▶ WHAT THE TASK ASKS: Beneath this instruction is a block of data; output from it exactly the lines that run from the one containing "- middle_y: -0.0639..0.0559" through the one containing "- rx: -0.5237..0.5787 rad", inclusive.

[[ DATA SUPPLIED, beginning ]]

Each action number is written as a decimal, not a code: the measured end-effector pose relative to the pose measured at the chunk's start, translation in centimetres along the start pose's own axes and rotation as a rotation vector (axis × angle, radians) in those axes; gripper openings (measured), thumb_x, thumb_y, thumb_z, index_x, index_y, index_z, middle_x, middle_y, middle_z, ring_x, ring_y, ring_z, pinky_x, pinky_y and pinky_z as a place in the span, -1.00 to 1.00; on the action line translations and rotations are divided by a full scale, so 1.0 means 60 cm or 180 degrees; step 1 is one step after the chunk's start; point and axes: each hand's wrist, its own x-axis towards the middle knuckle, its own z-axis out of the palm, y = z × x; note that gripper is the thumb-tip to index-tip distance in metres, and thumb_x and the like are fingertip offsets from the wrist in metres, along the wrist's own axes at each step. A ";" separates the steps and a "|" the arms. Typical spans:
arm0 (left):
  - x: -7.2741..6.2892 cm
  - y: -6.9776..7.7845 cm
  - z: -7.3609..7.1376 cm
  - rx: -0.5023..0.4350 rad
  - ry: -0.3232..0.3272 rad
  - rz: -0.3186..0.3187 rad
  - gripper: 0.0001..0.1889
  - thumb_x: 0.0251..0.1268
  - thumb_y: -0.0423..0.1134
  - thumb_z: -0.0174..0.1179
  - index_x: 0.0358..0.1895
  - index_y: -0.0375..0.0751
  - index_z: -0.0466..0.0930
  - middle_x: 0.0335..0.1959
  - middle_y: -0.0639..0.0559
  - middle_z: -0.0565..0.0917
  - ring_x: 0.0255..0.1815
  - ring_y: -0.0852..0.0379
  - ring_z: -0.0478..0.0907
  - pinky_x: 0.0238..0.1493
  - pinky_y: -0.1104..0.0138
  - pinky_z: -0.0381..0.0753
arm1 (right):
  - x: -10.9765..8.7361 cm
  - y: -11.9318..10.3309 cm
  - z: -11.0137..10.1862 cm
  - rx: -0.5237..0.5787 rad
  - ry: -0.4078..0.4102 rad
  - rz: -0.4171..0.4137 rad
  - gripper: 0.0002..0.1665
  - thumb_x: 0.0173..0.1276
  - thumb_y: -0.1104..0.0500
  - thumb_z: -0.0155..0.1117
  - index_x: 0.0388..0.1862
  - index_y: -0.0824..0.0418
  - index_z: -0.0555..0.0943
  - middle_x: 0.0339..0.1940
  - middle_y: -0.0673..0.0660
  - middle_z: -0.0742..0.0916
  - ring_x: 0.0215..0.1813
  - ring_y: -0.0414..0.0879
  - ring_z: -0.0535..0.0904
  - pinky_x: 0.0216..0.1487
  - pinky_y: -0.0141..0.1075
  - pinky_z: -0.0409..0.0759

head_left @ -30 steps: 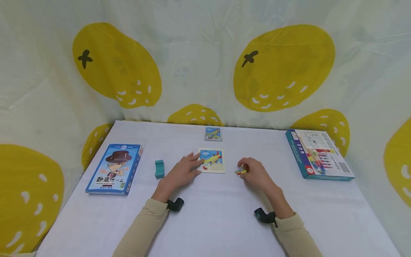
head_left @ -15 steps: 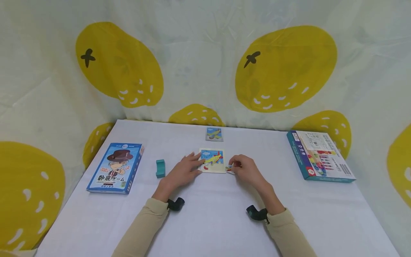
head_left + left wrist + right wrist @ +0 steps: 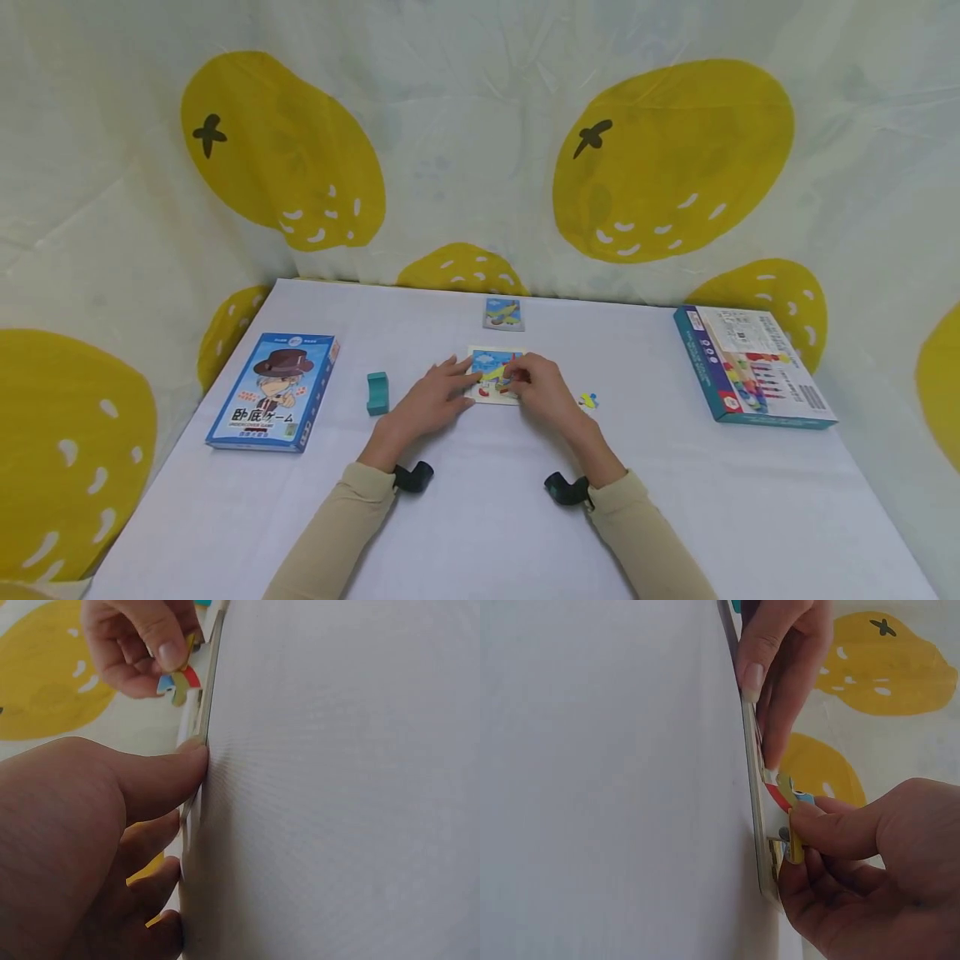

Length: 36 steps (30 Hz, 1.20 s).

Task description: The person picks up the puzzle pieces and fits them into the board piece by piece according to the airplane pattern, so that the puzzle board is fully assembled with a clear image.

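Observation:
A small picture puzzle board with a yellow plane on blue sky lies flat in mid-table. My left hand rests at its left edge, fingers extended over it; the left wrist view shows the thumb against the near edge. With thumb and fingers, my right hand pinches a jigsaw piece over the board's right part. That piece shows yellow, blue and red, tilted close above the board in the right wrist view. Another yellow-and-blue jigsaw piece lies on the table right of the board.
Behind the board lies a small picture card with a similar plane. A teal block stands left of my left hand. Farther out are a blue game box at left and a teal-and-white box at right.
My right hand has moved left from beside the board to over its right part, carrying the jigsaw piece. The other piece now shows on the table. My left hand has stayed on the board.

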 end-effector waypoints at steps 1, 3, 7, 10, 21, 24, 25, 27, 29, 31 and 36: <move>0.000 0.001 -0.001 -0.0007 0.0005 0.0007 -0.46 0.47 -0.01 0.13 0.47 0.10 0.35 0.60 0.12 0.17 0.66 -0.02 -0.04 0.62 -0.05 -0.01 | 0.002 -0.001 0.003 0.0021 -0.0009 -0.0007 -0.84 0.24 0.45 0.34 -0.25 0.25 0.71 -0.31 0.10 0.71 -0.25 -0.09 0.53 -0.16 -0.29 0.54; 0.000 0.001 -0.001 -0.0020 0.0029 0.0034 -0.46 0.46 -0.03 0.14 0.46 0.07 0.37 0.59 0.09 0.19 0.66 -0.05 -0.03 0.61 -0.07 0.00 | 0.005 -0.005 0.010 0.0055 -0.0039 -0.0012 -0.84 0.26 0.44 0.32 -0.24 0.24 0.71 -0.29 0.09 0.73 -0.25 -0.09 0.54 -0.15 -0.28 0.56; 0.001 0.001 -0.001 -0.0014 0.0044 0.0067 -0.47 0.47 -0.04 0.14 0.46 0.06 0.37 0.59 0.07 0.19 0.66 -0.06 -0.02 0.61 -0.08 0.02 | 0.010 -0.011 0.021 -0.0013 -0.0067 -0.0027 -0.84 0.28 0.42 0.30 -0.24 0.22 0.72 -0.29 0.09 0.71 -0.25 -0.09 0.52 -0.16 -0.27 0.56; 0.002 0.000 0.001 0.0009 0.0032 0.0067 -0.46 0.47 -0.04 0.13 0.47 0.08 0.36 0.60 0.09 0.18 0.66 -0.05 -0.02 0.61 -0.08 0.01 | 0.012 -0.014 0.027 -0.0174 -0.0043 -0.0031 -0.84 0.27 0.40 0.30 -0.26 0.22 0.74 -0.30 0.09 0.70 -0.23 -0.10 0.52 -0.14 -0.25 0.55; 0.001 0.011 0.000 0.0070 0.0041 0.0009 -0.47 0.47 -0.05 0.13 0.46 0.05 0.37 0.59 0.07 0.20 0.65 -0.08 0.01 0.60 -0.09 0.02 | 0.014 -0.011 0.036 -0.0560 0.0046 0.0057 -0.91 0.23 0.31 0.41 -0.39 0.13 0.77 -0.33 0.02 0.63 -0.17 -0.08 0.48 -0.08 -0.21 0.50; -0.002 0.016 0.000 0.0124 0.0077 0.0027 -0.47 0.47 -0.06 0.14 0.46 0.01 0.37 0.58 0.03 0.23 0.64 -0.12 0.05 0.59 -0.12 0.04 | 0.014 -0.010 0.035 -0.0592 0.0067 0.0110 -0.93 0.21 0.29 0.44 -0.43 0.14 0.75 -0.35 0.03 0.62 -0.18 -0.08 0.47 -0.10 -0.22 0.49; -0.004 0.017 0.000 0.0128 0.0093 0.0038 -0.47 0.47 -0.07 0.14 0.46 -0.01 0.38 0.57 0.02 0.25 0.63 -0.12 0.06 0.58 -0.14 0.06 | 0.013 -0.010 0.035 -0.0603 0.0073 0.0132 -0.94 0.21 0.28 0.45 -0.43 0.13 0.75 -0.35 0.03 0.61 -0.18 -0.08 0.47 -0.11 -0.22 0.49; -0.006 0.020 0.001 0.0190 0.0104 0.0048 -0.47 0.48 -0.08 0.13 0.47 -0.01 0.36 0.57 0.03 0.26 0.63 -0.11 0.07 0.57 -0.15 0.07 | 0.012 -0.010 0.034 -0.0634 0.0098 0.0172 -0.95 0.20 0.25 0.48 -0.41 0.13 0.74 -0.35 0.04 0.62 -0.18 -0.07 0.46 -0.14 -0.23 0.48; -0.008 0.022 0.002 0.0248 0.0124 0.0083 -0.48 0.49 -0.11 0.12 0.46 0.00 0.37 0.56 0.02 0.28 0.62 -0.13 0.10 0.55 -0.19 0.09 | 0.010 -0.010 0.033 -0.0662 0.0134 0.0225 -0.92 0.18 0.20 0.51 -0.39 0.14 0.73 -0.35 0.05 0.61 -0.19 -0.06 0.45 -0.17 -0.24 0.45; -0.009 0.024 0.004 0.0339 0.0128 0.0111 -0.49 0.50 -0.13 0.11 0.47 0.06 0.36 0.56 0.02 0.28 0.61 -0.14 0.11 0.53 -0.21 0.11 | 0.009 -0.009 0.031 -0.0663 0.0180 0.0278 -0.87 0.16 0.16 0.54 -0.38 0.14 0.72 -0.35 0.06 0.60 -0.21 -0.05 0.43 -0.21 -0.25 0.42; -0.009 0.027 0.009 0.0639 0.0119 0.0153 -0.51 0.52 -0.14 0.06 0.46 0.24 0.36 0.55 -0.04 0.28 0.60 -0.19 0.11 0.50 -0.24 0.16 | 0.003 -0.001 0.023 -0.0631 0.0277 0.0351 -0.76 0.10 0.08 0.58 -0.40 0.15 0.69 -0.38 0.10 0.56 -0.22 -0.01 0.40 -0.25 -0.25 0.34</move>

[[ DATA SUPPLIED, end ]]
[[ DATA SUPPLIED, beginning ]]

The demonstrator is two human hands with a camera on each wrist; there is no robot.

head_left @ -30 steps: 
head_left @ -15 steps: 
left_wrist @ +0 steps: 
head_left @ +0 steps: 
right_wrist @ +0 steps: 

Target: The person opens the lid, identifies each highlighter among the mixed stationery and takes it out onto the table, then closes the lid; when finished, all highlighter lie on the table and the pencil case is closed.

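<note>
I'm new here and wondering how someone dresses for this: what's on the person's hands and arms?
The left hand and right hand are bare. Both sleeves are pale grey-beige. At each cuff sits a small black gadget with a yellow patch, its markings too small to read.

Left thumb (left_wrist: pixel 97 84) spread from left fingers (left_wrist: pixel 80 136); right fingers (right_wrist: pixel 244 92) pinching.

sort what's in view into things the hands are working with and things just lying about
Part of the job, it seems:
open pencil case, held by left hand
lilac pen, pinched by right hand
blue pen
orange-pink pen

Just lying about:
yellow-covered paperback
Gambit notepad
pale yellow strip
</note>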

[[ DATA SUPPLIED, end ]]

▶ THE ANSWER:
  - middle_y: -0.0639..0.0559
  - middle_z: -0.0565..0.0917
  - ring_x: 0.0255..0.1815
  - ring_y: -0.0852..0.0379
  - ring_z: -0.0478..0.0907
  - pinky_x: 0.0238..0.1493
  - pinky_y: -0.1104..0.0138
  - pinky_z: -0.0381..0.0753
arm1 (right):
  - x: -10.9765..8.7361 cm
  - y: -11.9318..10.3309 cm
  - z: -11.0137..10.1862 cm
  - rx: -0.5237..0.5787 rad

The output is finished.